What you are asked to do
All of the listing should be transcribed exactly.

Collected material
--------------------

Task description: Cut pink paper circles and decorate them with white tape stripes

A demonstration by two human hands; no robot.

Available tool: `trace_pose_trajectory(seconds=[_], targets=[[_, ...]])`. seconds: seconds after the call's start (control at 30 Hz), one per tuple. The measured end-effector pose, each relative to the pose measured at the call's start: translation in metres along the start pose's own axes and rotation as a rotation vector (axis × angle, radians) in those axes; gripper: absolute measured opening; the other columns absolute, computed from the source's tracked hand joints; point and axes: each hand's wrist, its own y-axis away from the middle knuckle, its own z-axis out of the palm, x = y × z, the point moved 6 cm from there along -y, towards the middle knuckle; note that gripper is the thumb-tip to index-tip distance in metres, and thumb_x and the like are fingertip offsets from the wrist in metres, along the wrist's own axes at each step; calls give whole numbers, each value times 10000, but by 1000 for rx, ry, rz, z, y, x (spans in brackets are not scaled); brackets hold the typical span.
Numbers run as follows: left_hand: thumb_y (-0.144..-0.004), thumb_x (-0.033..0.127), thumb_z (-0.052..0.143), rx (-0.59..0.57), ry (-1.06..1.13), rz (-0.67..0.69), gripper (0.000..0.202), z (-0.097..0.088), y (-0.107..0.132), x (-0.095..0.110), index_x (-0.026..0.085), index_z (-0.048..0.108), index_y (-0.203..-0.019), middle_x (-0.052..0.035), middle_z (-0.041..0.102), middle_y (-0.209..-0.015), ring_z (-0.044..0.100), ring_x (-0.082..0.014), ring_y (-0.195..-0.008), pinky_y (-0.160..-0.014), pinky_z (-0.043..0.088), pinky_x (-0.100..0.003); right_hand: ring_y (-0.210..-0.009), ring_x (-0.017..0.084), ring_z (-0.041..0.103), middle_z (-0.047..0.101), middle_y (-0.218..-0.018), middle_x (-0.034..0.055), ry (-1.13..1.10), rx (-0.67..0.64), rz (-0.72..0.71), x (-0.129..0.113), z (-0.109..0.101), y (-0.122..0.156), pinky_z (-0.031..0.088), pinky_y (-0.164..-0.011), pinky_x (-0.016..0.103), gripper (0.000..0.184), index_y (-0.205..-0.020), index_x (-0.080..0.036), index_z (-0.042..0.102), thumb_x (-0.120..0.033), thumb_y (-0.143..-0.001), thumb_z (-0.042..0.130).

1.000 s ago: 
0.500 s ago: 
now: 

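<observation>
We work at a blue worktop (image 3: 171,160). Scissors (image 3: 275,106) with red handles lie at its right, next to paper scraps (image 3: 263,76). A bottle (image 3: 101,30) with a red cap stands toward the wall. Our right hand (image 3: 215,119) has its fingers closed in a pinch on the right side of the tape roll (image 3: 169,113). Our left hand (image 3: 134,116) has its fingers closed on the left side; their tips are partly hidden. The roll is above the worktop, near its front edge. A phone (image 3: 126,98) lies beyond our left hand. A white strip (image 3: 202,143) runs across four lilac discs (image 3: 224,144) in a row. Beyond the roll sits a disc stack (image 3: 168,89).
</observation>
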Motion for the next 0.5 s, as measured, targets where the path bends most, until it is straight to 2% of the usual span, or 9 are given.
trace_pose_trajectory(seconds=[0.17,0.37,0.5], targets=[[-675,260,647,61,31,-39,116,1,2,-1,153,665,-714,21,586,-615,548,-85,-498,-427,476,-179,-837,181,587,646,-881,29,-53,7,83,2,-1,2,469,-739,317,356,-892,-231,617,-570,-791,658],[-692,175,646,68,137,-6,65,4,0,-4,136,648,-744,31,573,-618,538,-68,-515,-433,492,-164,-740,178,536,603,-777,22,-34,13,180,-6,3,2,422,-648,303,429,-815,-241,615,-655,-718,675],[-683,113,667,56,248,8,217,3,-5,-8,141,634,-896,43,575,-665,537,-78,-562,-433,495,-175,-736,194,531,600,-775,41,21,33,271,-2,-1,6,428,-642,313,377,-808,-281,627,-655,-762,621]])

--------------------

Answer to the exercise
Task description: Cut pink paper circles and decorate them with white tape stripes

A demonstration by two human hands; no robot.

Available tool: `trace_pose_trajectory(seconds=[_], targets=[[_, ...]])`. seconds: seconds after the call's start (control at 30 Hz), one per tuple. The measured end-effector pose, each relative to the pose measured at the call's start: translation in metres along the start pose's own axes and rotation as a rotation vector (axis × angle, radians) in those axes; gripper: absolute measured opening; the other columns absolute, computed from the source's tracked hand joints; point and axes: each hand's wrist, its own y-axis away from the middle knuckle, its own z-axis out of the palm, x = y × z, the point moved 6 cm from there along -y, towards the middle knuckle; note that gripper is the thumb-tip to index-tip distance in metres, and thumb_x and the like are fingertip offsets from the wrist in metres, along the wrist's own axes at each step; calls give whole numbers, each value times 10000, but by 1000 for rx, ry, rz, z, y, x (spans in brackets are not scaled); brackets hold the typical span.
Numbers run as follows: left_hand: thumb_y (-0.144..-0.004), thumb_x (-0.033..0.127), thumb_z (-0.052..0.143), rx (-0.59..0.57), ry (-1.06..1.13), rz (-0.67..0.69), gripper (0.000..0.202), z (-0.097..0.088), y (-0.107..0.132), x (-0.095..0.110), index_x (-0.026..0.085), index_z (-0.048..0.108), index_y (-0.203..-0.019), middle_x (-0.052..0.035), middle_z (-0.041..0.102), middle_y (-0.209..-0.015), ring_z (-0.044..0.100), ring_x (-0.082..0.014), ring_y (-0.195..-0.008), pinky_y (-0.160..-0.014), pinky_z (-0.043..0.088), pinky_x (-0.100..0.003); right_hand: ring_y (-0.210..-0.009), ring_x (-0.017..0.084), ring_z (-0.041..0.103), middle_z (-0.047..0.101), middle_y (-0.218..-0.018), middle_x (-0.034..0.055), ry (-1.13..1.10), rx (-0.67..0.64), rz (-0.72..0.71), x (-0.129..0.113), z (-0.109..0.101), y (-0.122..0.156), pinky_z (-0.031..0.088), pinky_y (-0.164..-0.011), pinky_x (-0.016..0.103), gripper (0.000..0.184), index_y (-0.205..-0.020), index_x (-0.080..0.036), index_z (-0.042..0.102), thumb_x (-0.120..0.033), thumb_y (-0.143..-0.001), thumb_z (-0.042..0.130).

1.000 s ago: 
0.500 s ago: 
now: 

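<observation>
We work at a blue worktop (image 3: 171,160). Scissors (image 3: 275,106) with red handles lie at its right, next to paper scraps (image 3: 263,76). A bottle (image 3: 101,30) with a red cap stands toward the wall. Our right hand (image 3: 215,119) has its fingers closed in a pinch on the right side of the tape roll (image 3: 169,113). Our left hand (image 3: 134,116) has its fingers closed on the left side; their tips are partly hidden. The roll is above the worktop, near its front edge. A phone (image 3: 126,98) lies beyond our left hand. A white strip (image 3: 202,143) runs across four lilac discs (image 3: 224,144) in a row. Beyond the roll sits a disc stack (image 3: 168,89).
</observation>
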Motion for the next 0.5 s, as measured, targets where the path bends most, until it is straight to 2% of the usual span, or 9 are given.
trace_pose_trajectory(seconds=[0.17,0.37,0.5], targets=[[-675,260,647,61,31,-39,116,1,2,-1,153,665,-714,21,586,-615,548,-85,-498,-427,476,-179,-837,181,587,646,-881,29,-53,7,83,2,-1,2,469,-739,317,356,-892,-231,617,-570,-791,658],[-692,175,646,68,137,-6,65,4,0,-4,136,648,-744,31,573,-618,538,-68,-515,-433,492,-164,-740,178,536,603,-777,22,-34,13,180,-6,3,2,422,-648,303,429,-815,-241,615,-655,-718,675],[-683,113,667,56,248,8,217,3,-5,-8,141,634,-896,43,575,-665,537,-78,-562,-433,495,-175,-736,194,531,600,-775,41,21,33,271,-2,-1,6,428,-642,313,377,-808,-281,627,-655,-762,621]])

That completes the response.